Last night, as we were sitting outside watching Miss M sing and sign her way through an unbearably cute and thoughtfully brief Montessori Centennial program, I realized it's been almost exactly one year since she began attending her school. It's hard to recognize that so much time has passed since her squirming, screaming body was wrenched from mine. Lovingly wrenched, of course. The thing that most impressed and comforted me as Miss M spent her first days away from my constant presence was knowing that the staff was looking out for her emotional needs just as much as her social and educational ones. They acknowledged her need for a temporary pseudo-mom and let her spend her first couple months attached to them rather than pushing her out onto her peers. Their experience gave them patience with her shyness, into which she retreated for several weeks. I was surprised when I picked her up one day and a teacher exclaimed happily, "She's talking now!" It hadn't occurred to me at that point that my little stream-of-consciousness reporter wouldn't be talking, although having seen her work through an increased number of new social situations over the past year, I now realize that's her M.O. But her teachers understood the pattern right away, and rather than stressing either of us out about it, they helped her find her place and get comfortable enough to show her true self.
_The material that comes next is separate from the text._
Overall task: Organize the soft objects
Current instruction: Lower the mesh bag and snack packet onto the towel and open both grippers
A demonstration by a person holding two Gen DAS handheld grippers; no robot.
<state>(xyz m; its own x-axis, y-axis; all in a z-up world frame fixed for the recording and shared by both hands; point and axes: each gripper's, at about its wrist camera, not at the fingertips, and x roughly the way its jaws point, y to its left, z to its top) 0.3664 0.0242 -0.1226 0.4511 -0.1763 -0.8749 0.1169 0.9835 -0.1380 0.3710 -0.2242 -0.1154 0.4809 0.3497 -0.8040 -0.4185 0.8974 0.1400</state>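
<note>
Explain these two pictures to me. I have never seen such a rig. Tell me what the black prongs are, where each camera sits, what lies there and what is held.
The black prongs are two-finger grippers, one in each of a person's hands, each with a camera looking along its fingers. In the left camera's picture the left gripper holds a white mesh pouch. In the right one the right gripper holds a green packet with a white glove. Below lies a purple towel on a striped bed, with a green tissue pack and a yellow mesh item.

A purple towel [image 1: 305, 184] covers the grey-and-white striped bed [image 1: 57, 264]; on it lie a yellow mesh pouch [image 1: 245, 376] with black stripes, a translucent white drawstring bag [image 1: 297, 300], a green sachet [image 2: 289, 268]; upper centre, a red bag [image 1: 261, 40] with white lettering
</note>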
As I wrote after our parent-teacher conference, Miss M has more than found her place - she has set up a fiefdom. She has a gaggle of friends, a stunning new skill set, and the love of her teachers. All in all, it's a perfect situation. The only problem lately is that she's decided she doesn't want to learn her letters, and this pains me. Not only because she says it makes her "feel shy" when she tries to practice them, which I interpret to mean that she's encountering those first prickles of shame at not being able to catch on to something as quickly as other kids, but also because, what? My kid? Not being interested in letters? This is a possibility I hadn't considered. While Kristy is trying to overcome her math-phobia on behalf of her offspring, I'm now trying to let go of the expectation that my child will be the voracious reader that every other woman in our family is. When my first grade class had library time, I was given special permission to wander away from the picture books and indulge in the high shelves of chapter books. My sister made reading into an Olympic sport, breaking world records as she sped through Little Women for the ninth time. And I can't even think of my mom without picturing a book in front of her. She could even fall dead asleep and still manage to balance an open book on her chest. (Usually one about a serial killer, the cover illustrated with various bloody, dismembered body parts embossed on a creepy, domestic tableau of a background, but that's a traumatic recollection for another day. Oh, and happy birthday, Mom!)
I don't really even recall learning how to read - it was just something I could do, almost from the time of my earliest memories. I don't know if I ever resisted it, or got frustrated by the trickier elements - silent letters, irregular verbs, what a participle was and how to avoid dangling one. The only performance-based school activity I never dreaded was reading out loud. But it has recently come to my attention that The Admiral was just the opposite. I've never known the man to sit down with a novel, but he can burn through an electrical engineering textbook like it's the latest Patterson confection, so I was surprised when we were talking about school memories and he shuddered in remembrance of being called on to read aloud. He abhorred it. It terrified him. I daresay it made him "feel shy." Knowing this, and seeing Miss M's reaction to the dreaded letter boards, has forced me to dump my prejudices against "non-readers" and acknowledge that a passion for fiction isn't necessarily a predictor of future success.
Her ability to perfectly time every movement to their choreographed school song, however, clearly indicates she's an unstoppable genius.